* DIRECTIONS FOR THIS TASK
Give back the full data, retyped precisely.

* DATA SHOWN
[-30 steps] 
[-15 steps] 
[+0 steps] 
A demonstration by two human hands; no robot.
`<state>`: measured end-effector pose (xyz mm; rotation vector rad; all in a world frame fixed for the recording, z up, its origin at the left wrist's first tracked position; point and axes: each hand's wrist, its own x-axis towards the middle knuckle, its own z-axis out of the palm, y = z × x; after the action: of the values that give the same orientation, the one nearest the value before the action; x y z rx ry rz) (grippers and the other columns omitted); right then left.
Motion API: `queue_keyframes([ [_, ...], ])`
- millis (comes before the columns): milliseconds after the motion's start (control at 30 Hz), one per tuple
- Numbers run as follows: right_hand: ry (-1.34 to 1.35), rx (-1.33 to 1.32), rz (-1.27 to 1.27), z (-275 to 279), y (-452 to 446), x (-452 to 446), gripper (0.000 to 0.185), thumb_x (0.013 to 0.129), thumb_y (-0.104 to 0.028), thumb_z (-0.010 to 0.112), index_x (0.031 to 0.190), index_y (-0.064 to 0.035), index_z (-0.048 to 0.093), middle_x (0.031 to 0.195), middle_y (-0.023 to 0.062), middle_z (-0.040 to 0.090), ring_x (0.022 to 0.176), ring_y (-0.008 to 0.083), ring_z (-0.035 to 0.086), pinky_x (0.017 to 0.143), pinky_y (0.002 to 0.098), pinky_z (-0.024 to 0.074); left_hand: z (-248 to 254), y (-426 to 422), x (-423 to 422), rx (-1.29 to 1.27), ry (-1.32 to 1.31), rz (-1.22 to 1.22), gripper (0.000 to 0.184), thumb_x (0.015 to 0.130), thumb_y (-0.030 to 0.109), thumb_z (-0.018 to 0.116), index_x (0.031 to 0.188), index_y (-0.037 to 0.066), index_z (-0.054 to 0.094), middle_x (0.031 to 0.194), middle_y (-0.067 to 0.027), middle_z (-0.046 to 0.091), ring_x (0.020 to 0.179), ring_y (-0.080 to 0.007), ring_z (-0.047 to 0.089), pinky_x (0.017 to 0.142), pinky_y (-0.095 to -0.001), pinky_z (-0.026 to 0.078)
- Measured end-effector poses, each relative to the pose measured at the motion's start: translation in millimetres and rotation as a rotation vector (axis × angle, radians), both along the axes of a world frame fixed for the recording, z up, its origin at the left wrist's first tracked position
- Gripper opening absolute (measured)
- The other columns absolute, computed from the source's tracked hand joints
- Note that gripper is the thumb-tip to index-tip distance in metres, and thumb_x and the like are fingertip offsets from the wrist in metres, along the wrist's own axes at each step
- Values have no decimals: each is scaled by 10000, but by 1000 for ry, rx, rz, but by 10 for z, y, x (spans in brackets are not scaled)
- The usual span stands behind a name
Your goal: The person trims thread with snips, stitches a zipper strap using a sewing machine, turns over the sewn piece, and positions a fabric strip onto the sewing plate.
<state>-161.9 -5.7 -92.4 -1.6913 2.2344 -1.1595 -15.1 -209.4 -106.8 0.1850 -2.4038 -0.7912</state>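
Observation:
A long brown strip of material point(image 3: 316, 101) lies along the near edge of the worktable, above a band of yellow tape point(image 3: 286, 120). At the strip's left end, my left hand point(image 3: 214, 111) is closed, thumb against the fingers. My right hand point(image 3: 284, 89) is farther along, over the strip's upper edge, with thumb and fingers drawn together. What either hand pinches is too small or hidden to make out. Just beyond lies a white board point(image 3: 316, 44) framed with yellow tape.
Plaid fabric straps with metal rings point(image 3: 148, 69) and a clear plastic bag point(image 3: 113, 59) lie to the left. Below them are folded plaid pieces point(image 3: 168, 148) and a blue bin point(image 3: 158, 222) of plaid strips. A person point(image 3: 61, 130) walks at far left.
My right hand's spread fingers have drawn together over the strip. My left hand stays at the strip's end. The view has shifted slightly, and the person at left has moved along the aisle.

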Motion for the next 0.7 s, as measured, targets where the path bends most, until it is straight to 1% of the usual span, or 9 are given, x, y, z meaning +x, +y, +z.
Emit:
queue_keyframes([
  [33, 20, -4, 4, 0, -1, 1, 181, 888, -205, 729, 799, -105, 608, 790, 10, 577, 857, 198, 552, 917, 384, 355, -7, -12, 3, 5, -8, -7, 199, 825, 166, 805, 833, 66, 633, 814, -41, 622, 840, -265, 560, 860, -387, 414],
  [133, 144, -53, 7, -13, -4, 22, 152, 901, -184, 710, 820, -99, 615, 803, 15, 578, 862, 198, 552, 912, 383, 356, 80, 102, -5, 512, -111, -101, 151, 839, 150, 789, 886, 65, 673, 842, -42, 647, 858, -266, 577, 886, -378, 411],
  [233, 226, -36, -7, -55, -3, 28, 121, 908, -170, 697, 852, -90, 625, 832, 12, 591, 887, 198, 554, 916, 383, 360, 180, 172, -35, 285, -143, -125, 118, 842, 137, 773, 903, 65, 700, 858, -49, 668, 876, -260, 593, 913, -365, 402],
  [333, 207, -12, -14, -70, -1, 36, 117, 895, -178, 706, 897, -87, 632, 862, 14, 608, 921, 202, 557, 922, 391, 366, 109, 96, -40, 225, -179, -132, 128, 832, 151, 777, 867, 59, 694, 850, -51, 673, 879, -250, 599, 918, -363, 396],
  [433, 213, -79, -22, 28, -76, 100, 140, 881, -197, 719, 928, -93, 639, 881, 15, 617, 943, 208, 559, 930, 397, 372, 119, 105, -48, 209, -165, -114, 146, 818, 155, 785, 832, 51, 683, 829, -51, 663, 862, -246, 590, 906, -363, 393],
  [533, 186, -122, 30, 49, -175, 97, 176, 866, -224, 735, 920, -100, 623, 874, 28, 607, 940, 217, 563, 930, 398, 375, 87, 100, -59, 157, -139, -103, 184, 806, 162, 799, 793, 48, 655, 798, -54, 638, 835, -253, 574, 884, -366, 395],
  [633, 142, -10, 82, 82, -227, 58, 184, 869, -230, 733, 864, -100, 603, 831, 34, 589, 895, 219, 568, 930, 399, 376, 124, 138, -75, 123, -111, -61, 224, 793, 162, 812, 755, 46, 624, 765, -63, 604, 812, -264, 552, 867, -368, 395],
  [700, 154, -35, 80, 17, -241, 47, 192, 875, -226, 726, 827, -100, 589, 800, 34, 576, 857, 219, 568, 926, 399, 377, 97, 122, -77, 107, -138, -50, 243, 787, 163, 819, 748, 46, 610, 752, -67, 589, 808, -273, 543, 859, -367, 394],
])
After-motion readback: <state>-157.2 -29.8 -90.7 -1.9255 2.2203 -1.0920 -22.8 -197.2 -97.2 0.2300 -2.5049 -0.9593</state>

* OUTPUT OF THE TASK
[-30 steps] 
[-15 steps] 
[+0 steps] 
A demonstration by two human hands; no robot.
`<state>`: measured end-effector pose (xyz mm; rotation vector rad; all in a world frame fixed for the recording, z up, its origin at the left wrist's first tracked position; point and axes: each hand's wrist, its own x-axis towards the middle knuckle, its own z-axis out of the palm, y = z × x; after the action: of the values that give the same orientation, the one nearest the value before the action; x y z rx ry rz) (grippers and the other columns omitted); right then left.
Motion API: `queue_keyframes([ [_, ...], ])`
- millis (comes before the columns): milliseconds after the motion's start (control at 30 Hz), one per tuple
- Numbers run as follows: right_hand: ry (-1.34 to 1.35), rx (-1.33 to 1.32), rz (-1.27 to 1.27), z (-275 to 279), y (-452 to 446), x (-452 to 446), gripper (0.000 to 0.185), thumb_x (0.013 to 0.129), thumb_y (-0.104 to 0.028), thumb_z (-0.010 to 0.112), index_x (0.031 to 0.190), index_y (-0.064 to 0.035), index_z (-0.048 to 0.093), middle_x (0.031 to 0.195), middle_y (-0.023 to 0.062), middle_z (-0.040 to 0.090), ring_x (0.022 to 0.176), ring_y (-0.008 to 0.083), ring_z (-0.035 to 0.086), pinky_x (0.017 to 0.143), pinky_y (0.002 to 0.098), pinky_z (-0.024 to 0.074); left_hand: z (-248 to 254), y (-426 to 422), x (-423 to 422), rx (-1.29 to 1.27), ry (-1.32 to 1.31), rz (-1.22 to 1.22), gripper (0.000 to 0.184), thumb_x (0.015 to 0.130), thumb_y (-0.030 to 0.109), thumb_z (-0.018 to 0.116), index_x (0.031 to 0.188), index_y (-0.037 to 0.066), index_z (-0.054 to 0.094), middle_x (0.031 to 0.194), middle_y (-0.067 to 0.027), middle_z (-0.046 to 0.091), ring_x (0.020 to 0.179), ring_y (-0.080 to 0.007), ring_z (-0.047 to 0.089), pinky_x (0.017 to 0.142), pinky_y (-0.095 to -0.001), pinky_z (-0.026 to 0.078)
- Measured end-effector poses, each relative to the pose measured at the motion's start: translation in millimetres and rotation as a rotation vector (axis × angle, radians), both along the axes of a world frame fixed for the recording, z up, its origin at the left wrist's first tracked position
- Gripper opening absolute (measured)
- The other columns absolute, computed from the source's tracked hand joints
- Note that gripper is the thumb-tip to index-tip distance in metres, and thumb_x and the like are fingertip offsets from the wrist in metres, along the wrist's own axes at each step
- Values have no decimals: each is scaled by 10000, but by 1000 for ry, rx, rz, but by 10 for z, y, x (spans in brackets are not scaled)
- The usual span stands behind a name
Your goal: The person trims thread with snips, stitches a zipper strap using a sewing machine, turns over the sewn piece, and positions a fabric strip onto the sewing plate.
<state>-161.9 -5.7 -92.4 -1.6913 2.2344 -1.1595 -15.1 -209.4 -106.8 0.1850 -2.4038 -0.7912</state>
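Observation:
A long brown strip of material point(image 3: 316, 101) lies along the near edge of the worktable, above a band of yellow tape point(image 3: 286, 120). At the strip's left end, my left hand point(image 3: 214, 111) is closed, thumb against the fingers. My right hand point(image 3: 284, 89) is farther along, over the strip's upper edge, with thumb and fingers drawn together. What either hand pinches is too small or hidden to make out. Just beyond lies a white board point(image 3: 316, 44) framed with yellow tape.
Plaid fabric straps with metal rings point(image 3: 148, 69) and a clear plastic bag point(image 3: 113, 59) lie to the left. Below them are folded plaid pieces point(image 3: 168, 148) and a blue bin point(image 3: 158, 222) of plaid strips. A person point(image 3: 61, 130) walks at far left.
My right hand's spread fingers have drawn together over the strip. My left hand stays at the strip's end. The view has shifted slightly, and the person at left has moved along the aisle.
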
Motion for the next 0.7 s, as measured, targets where the path bends most, until it is straight to 1% of the usual span, or 9 are given, x, y, z meaning +x, +y, +z.
Emit:
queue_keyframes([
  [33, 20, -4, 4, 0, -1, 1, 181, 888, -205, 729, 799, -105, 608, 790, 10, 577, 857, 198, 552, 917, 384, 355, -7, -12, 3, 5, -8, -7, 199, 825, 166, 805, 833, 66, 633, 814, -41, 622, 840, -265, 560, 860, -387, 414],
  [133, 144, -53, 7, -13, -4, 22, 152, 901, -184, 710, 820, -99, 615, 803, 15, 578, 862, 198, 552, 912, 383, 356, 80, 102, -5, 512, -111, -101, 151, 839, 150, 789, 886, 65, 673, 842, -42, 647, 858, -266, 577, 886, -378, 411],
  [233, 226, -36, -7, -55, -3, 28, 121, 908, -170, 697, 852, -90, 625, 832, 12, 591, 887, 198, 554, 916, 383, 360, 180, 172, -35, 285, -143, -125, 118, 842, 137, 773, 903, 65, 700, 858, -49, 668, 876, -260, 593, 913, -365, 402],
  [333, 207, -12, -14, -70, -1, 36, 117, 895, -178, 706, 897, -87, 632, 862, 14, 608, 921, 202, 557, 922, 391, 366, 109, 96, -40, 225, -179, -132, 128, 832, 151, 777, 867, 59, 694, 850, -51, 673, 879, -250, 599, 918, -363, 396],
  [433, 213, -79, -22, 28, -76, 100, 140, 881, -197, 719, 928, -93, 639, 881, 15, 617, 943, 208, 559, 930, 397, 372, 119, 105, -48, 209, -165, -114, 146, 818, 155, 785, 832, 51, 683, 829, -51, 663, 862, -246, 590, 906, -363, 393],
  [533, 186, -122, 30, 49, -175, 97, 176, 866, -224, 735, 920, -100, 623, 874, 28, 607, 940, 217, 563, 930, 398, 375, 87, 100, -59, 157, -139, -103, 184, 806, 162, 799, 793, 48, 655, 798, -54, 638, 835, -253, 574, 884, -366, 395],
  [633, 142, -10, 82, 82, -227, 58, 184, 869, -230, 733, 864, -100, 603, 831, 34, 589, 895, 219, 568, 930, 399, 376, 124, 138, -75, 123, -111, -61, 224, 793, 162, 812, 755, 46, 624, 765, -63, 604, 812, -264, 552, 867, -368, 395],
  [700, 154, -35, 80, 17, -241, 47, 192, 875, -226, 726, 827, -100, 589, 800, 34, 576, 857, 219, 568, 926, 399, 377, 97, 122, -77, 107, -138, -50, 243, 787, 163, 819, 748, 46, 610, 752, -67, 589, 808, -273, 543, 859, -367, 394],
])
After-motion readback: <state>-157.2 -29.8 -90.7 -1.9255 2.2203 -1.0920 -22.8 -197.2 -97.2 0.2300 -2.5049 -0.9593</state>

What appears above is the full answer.